When her son Carlton was born, Yolanda King started saving money for private school. As a special education teacher in the Detroit Public Schools, King said she never imagined entrusting her child to the cash-strapped district that had so often let her down. “DPS has definitely disappointed everyone,” she said. “Even before I had kids, it saddened me some of the things they did in the district.”

But four years later, King doesn’t even live in Detroit any more — she moved this year to a nearby suburb — but she drives Carlton into the city every day to attend a public school.

It’s not that Detroit schools have significantly improved. Despite a recent financial overhaul that resulted in a new name — the Detroit Public Schools Community District — and more money for classrooms, the district still faces severe academic and financial challenges.

But something happened this year to change King’s thinking about the district: It started offering Montessori instruction. The popular educational method that allows children to learn at their own pace in mixed-age classrooms not only appealed to King as someone who sent her son to a private Montessori preschool. It also said something larger to her about the district’s relationship with its children and its future.

“It was an opportunity for DPS to prove to me as an employee that it really valued our students,” she said. “[It shows they’re] looking at different ways to educate, to kind of give something back instead of taking something away, as they typically unfortunately do.”

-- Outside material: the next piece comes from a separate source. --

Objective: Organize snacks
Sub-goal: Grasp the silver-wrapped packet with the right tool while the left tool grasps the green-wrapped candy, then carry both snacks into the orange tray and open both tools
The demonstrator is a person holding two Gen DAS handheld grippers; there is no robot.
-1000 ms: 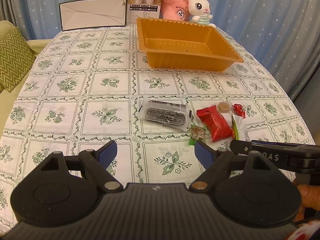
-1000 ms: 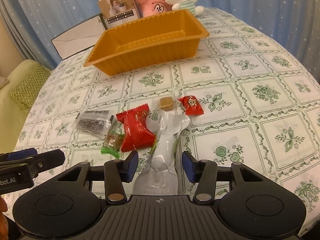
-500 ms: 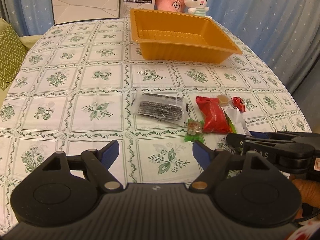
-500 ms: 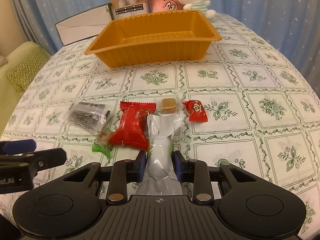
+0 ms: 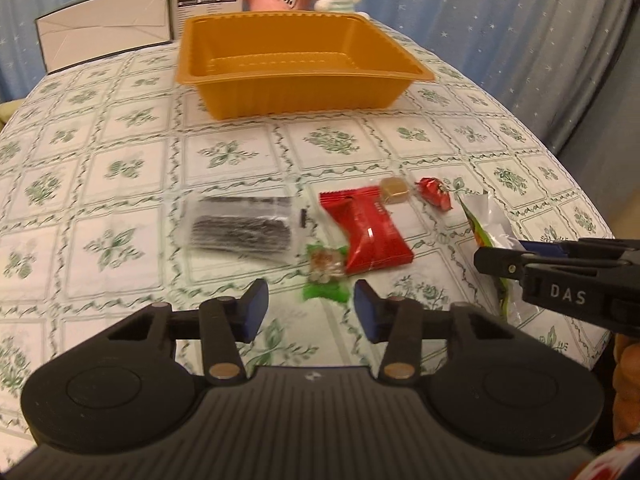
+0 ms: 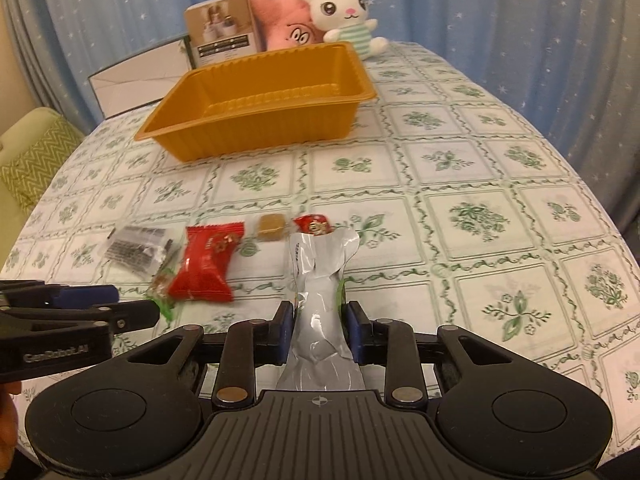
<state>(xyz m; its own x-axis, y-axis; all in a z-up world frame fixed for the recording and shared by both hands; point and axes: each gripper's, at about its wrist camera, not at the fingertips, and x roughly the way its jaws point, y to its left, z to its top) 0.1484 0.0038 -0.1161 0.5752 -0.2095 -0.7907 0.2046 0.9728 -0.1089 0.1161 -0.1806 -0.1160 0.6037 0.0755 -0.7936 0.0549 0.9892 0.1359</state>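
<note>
Your right claw [image 6: 317,332] is pinching the silver snack pouch [image 6: 320,280], which juts forward between the blue pads, its far end lifted off the table [image 6: 460,184]. Your left claw [image 5: 307,306] is spread with nothing between its pads, low over the cloth with the green-wrapped candy [image 5: 326,270] just ahead of it. Beyond that lie the red packet [image 5: 368,232], the dark clear-wrapped snack [image 5: 240,230], a caramel cube [image 5: 394,189] and a small red candy [image 5: 434,197]. The orange tray [image 5: 296,92] sits farther ahead of both claws.
</note>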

Montessori has long been associated with private schools, particularly preschools. But a growing share of the country’s 5,000 Montessori programs are now run by school districts or charter operators who see offering the new approach as a way to compete for families who have many options. But as Montessori becomes more common in public schools, the programs often face steep challenges as they try to shoehorn a non-traditional approach into a traditional bureaucracy.

How can students learn at their own pace when there are state tests looming? Should some classrooms get new wooden blocks while others lack textbooks? And in Detroit, there’s an added question: Will the district be stable enough to sustain the new program in the years to come?

“DPS unfortunately is the king of let’s start it, let’s try it for a minute or two, then — oop, no, scrap,” King said. “But my hope is that with a lot of parent involvement and a lot of community support, we can make sure the program grows and is pushed forward.”